Text
Overview
OneNode uses vector embeddings to understand the meaning of text beyond simple keyword matching. The Text
class provides semantic indexing capabilities with a fluent builder pattern, enabling powerful contextual and conceptual search across your text content.
Note: The Text
class is designed specifically for semantic search. For simple text storage without search capabilities, use regular string fields instead.
Key Features:
- Semantic Indexing: Enable intelligent text understanding with the fluent
.enableIndex()
method. - Automatic Chunking: Large text is intelligently split into smaller pieces for efficient embeddings.
- Asynchronous Processing: Embeddings are generated in the background without blocking your application.
- Contextual Search: Find content based on meaning and context, not just keywords.
- Server Defaults: Unspecified parameters automatically use optimized server-side defaults.
Basic Usage
The Text
class should be used with the .enableIndex()
method to enable semantic search capabilities:
from onenode import Text
# Step 1: Create Text instance
bio_text = Text("Alice is a data scientist with expertise in AI and machine learning.
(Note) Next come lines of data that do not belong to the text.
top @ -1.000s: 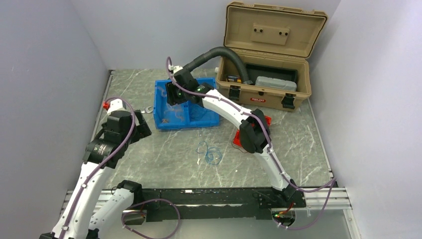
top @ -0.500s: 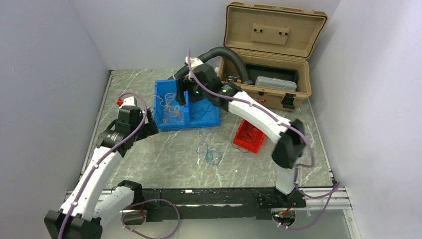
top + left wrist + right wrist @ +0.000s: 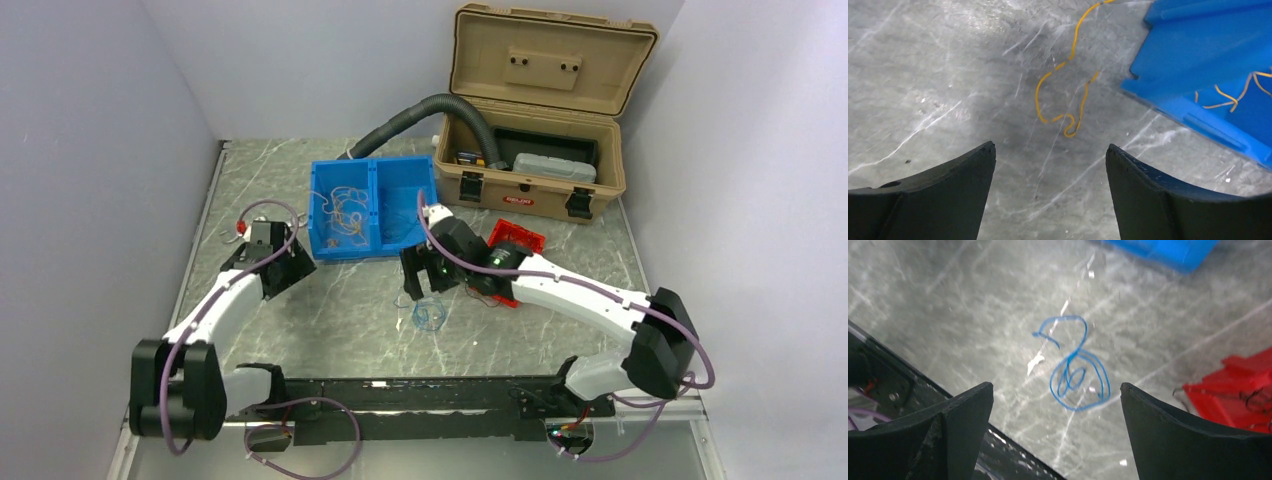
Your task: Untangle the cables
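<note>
1. The right hand (image 3: pixel 1056 390) has left the blue box (image 3: pixel 375 247) and come down low over the worktop (image 3: pixel 330 310). Its two fingers have opened wide and hold nothing
2. Right under it lies a blue cable (image 3: pixel 1068 380). It is curled up in loops, all by itself
3. The left hand (image 3: pixel 1049 150) has moved in close to the left side of the blue box. Its fingers are apart too, with nothing between them
4. Just in front of it a yellow cable (image 3: pixel 1037 98) lies in a wiggly line on the worktop, beside the corner of the box
5. A messy bunch of cables (image 3: pixel 342 213) sits in the left half of the blue box. The red tray (image 3: pixel 515 237) sits just beside the right arm
6. So two cables look free now, and the bunch in the box is the big job left. Each hand looks ready to pick up the cable under it
</note>
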Robot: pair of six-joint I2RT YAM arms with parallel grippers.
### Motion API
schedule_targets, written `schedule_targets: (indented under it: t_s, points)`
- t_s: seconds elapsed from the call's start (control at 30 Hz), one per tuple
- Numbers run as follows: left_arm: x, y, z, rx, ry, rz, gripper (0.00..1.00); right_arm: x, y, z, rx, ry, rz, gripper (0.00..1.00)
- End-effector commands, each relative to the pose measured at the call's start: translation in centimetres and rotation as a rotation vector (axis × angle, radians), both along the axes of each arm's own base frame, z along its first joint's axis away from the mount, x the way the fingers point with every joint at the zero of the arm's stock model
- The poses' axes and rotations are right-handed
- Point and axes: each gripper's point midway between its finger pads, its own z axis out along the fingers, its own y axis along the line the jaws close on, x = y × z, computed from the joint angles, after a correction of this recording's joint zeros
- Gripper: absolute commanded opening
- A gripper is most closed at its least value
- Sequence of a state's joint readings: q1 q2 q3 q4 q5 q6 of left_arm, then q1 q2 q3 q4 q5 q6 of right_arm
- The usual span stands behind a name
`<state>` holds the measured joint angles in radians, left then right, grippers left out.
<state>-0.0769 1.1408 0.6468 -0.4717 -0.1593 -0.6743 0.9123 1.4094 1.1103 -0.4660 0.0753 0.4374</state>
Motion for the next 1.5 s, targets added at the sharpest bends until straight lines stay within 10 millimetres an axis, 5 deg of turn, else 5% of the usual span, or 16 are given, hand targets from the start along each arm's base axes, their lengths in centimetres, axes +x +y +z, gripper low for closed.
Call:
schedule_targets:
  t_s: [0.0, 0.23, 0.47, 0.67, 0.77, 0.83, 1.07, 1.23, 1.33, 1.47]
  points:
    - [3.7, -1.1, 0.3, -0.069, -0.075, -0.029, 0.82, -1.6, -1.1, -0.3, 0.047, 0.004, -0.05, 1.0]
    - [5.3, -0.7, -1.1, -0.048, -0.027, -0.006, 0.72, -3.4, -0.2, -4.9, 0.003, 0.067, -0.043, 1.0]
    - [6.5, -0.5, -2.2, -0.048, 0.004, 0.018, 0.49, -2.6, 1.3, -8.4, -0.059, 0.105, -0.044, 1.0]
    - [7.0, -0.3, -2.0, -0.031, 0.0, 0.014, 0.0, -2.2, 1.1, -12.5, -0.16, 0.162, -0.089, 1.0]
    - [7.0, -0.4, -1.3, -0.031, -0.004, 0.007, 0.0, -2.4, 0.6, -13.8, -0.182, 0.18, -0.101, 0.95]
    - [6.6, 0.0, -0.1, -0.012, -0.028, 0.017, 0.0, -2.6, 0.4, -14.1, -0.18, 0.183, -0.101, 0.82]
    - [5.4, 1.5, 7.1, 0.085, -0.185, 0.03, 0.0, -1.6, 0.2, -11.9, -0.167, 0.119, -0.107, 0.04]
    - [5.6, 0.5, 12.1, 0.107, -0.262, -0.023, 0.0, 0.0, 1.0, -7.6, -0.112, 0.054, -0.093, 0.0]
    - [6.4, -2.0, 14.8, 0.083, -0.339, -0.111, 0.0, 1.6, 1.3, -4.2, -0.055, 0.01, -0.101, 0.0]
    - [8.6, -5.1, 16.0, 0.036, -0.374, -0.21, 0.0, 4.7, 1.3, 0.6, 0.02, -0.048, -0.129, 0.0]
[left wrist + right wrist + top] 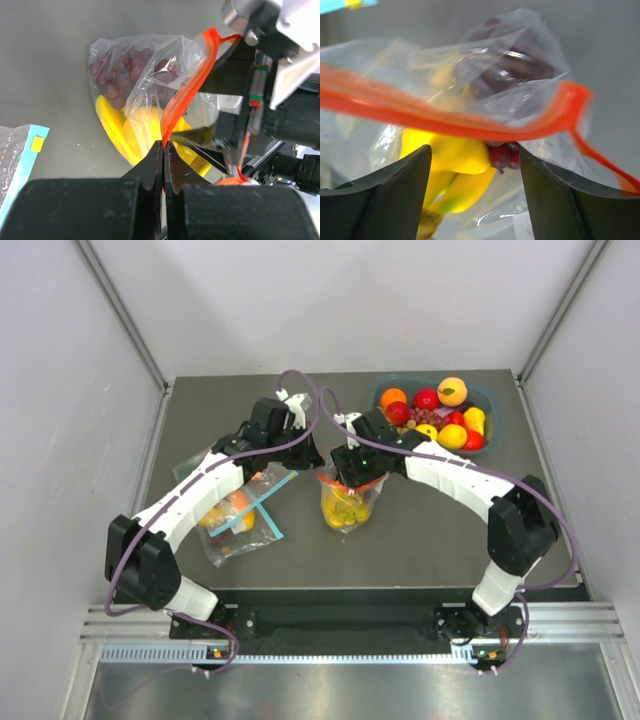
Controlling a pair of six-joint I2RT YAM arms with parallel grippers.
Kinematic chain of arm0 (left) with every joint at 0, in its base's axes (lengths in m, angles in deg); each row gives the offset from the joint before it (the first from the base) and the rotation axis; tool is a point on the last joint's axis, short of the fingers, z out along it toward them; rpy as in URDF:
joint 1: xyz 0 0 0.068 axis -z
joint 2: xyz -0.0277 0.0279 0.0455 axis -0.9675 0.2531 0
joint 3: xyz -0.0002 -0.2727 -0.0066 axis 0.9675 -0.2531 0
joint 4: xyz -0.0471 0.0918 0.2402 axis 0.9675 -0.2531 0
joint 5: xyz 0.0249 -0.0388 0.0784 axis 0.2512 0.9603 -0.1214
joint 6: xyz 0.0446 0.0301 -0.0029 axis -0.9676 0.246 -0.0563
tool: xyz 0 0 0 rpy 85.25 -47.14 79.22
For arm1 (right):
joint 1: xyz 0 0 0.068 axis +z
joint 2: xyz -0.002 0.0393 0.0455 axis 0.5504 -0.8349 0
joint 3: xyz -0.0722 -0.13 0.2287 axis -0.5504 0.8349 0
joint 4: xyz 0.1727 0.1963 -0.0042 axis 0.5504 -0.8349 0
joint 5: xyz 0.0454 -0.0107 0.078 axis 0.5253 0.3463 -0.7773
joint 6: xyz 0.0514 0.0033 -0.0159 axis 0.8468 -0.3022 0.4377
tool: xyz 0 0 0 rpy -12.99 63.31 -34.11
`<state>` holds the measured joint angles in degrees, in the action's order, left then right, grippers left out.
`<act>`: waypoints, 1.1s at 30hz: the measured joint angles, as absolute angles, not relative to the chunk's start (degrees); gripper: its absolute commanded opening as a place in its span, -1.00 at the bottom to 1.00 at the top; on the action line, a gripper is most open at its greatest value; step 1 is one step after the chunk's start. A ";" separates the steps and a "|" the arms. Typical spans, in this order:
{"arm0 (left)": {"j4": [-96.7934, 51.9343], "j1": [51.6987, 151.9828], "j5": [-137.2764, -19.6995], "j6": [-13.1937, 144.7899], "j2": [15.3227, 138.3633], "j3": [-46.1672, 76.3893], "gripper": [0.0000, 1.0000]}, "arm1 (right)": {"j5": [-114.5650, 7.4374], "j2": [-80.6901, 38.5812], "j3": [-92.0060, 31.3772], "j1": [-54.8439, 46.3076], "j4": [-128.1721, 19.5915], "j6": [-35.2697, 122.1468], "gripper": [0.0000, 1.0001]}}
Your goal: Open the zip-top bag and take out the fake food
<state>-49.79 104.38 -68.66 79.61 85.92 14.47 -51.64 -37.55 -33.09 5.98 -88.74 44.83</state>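
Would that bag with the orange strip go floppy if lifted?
Probably: the bag looks thin and crinkled, folding where the left gripper pinches its strip. The bananas and grapes inside would likely slump downward.

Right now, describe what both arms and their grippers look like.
The left arm and right arm have white shells between bulky black joints, with a purple cable looping along each. The left gripper and right gripper are matte black wedges tapering to narrow tips.
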 measured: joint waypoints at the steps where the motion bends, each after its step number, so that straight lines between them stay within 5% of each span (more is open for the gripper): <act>1: -49.81 104.38 -68.62 79.54 85.92 14.47 -1.00 | -50.65 -37.55 -32.41 5.98 -87.52 45.36 0.42; 14: -50.09 104.33 -68.60 77.57 86.76 14.51 -1.00 | -44.32 -42.36 -31.50 5.98 -78.51 47.19 0.46; 24: -50.20 104.33 -68.60 76.15 88.20 15.26 -1.00 | -43.73 -44.64 -30.88 5.83 -76.96 46.06 -0.79; 28: -50.25 104.33 -68.64 76.17 88.26 15.36 -1.00 | -44.47 -43.54 -30.56 5.67 -77.20 45.62 -1.00; 33: -50.20 104.33 -68.75 76.39 89.16 16.74 -1.00 | -48.38 -38.93 -28.70 5.54 -78.64 45.62 -1.00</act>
<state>-50.20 104.33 -68.75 76.39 89.16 16.74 -48.38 -38.93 -28.70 5.54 -78.64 45.62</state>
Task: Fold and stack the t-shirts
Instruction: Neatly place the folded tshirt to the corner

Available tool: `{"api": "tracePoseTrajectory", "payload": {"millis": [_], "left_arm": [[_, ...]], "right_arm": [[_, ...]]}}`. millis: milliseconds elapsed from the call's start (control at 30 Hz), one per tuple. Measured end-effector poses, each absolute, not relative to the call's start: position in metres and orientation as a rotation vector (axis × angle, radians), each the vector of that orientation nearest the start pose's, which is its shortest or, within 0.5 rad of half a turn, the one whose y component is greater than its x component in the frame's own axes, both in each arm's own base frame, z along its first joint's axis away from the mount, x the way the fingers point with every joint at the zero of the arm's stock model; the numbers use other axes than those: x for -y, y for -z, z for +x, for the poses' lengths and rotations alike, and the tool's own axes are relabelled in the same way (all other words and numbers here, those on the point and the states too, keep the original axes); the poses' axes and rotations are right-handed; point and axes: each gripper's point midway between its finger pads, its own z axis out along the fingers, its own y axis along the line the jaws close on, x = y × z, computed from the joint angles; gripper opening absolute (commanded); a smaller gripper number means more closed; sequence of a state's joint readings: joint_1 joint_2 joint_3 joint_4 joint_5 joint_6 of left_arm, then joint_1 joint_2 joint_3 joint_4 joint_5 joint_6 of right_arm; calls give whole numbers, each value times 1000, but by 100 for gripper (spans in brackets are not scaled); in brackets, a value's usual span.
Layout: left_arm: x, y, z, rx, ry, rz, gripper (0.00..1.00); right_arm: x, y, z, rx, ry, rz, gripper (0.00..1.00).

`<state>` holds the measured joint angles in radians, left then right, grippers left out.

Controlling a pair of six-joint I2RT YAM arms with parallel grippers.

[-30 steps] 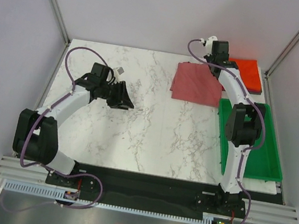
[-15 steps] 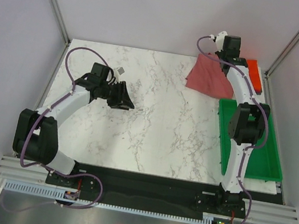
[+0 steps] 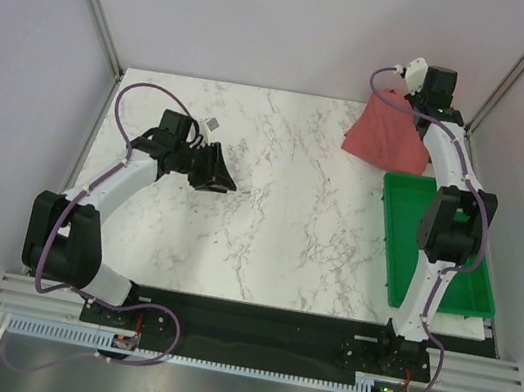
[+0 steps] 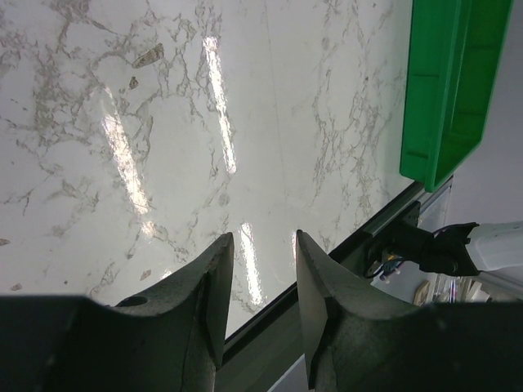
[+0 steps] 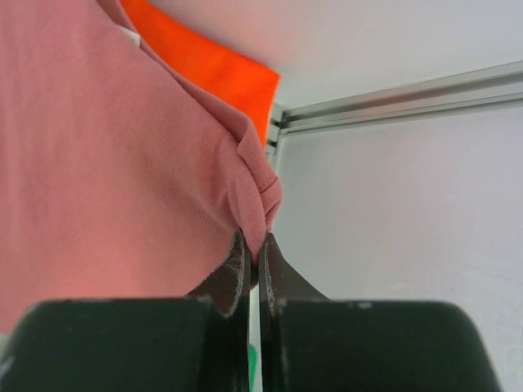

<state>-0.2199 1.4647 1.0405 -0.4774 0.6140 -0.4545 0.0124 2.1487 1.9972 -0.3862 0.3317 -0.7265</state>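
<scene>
We see right jaws pinching the rose tee (image 3: 386,137) over the far right corner, orange tee (image 5: 204,65) just beyond; left jaws spread, well apart.

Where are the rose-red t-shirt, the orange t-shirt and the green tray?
rose-red t-shirt (image 3: 386,137), top external view, middle of the hanging cloth.
orange t-shirt (image 5: 204,69), right wrist view, the visible part behind the rose-red one.
green tray (image 3: 401,215), top external view, a bare part of its floor.

No legible text or labels anywhere.
</scene>
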Motion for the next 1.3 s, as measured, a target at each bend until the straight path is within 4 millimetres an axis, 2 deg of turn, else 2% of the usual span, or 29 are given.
{"api": "tracePoseTrajectory", "payload": {"millis": [300,433,567,733,900,1000,1100,1133,1167,1300], "left_arm": [[189,-145,304,-2530,1059,-13,43],[189,-146,304,-2530,1060,-13,44],[189,-146,304,-2530,1060,-12,43],[189,-146,304,-2529,1059,-12,43],[189,-146,304,-2528,1059,-12,44],[189,-146,304,-2528,1058,-12,44],[189,-146,304,-2528,1058,-12,44],[189,-146,304,-2529,1058,-12,44],[189,-146,304,-2529,1057,-12,44],[188,-145,305,-2530,1051,-15,45]], "right_arm": [[125,-246,608,-2014,836,-509,0],[139,-264,619,-1957,869,-476,0],[143,-273,635,-1902,870,-466,0],[149,-258,659,-1851,860,-476,0],[165,-227,688,-1809,867,-452,10],[174,-207,702,-1782,849,-434,11],[180,-196,714,-1741,807,-403,24],[182,-196,715,-1731,799,-392,36],[183,-195,717,-1718,786,-374,41],[190,-210,723,-1646,757,-305,57]]}}
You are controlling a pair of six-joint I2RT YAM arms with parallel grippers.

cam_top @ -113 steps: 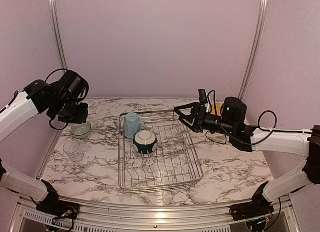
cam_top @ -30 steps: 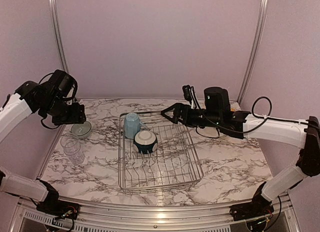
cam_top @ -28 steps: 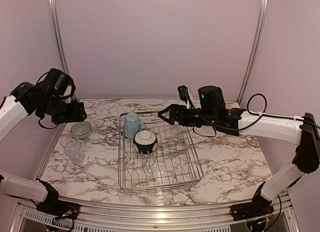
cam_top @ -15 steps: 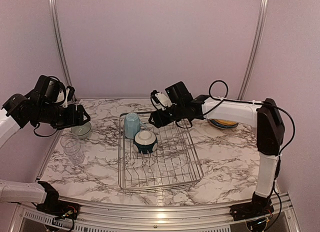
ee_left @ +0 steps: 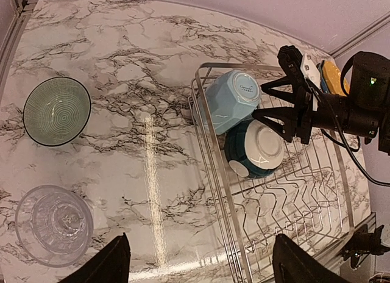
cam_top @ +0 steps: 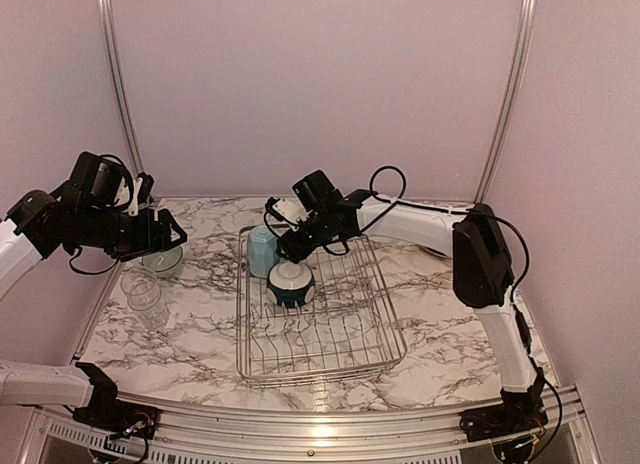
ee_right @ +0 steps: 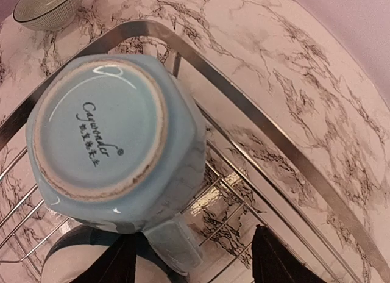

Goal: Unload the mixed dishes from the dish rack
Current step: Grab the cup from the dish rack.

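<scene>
R gripper (ee_left: pixel 261 100) at far-left corner of dish rack (cam_top: pixel 335 324). Jaws apart, straddling handle of light blue mug (ee_right: pixel 116 136). Mug is upside-down in rack, beside teal/white bowl (ee_left: pixel 256 147). L gripper (ee_left: pixel 201 258) jaws apart, nothing held, above table (ee_left: pixel 140 63) w/ grey-green bowl (ee_left: pixel 56 110) and glass (ee_left: pixel 53 225).

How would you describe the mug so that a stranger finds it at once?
Find the silver wire dish rack on the marble table. In its far left corner, a mug sits bottom up beside a dark-teal-and-white bowl. It alone is light blue, taller, with a handle.
</scene>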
She has led several projects in natural language processing.")
# Step 2: Enable indexing
bio_text.enable_index()
# Step 3: Use in document
{
"field_name": bio_text
}
This creates a Text
object with semantic indexing enabled using server defaults for the embedding model and chunking strategy.
Configuration Reference
Note: All configuration parameters are completely optional and recommended only for advanced users. OneNode automatically uses optimized defaults that work well for most use cases.
Parameter | Type | Description | Default |
---|---|---|---|
emb_model | string | Embedding model to use | Server optimized |
max_chunk_size | number | Maximum chunk size in characters | Server optimized |
chunk_overlap | number | Character overlap between chunks | Server optimized |
separators | string[] | Text splitting patterns | Server optimized |
is_separator_regex | boolean | Enable regex in separators | false |
keep_separator | boolean | Preserve separators in chunks | false |
Advanced Customization
The following examples show how to customize Text indexing behavior for specific use cases. These configurations are optional and should only be used when you need specific behavior.
Embedding Model
Specify a specific embedding model for quality, speed, or cost optimization:
from onenode import Text, Models
# Using a specific embedding model for higher quality embeddings
content_text = Text("Research paper abstract on machine learning algorithms and their applications in healthcare.")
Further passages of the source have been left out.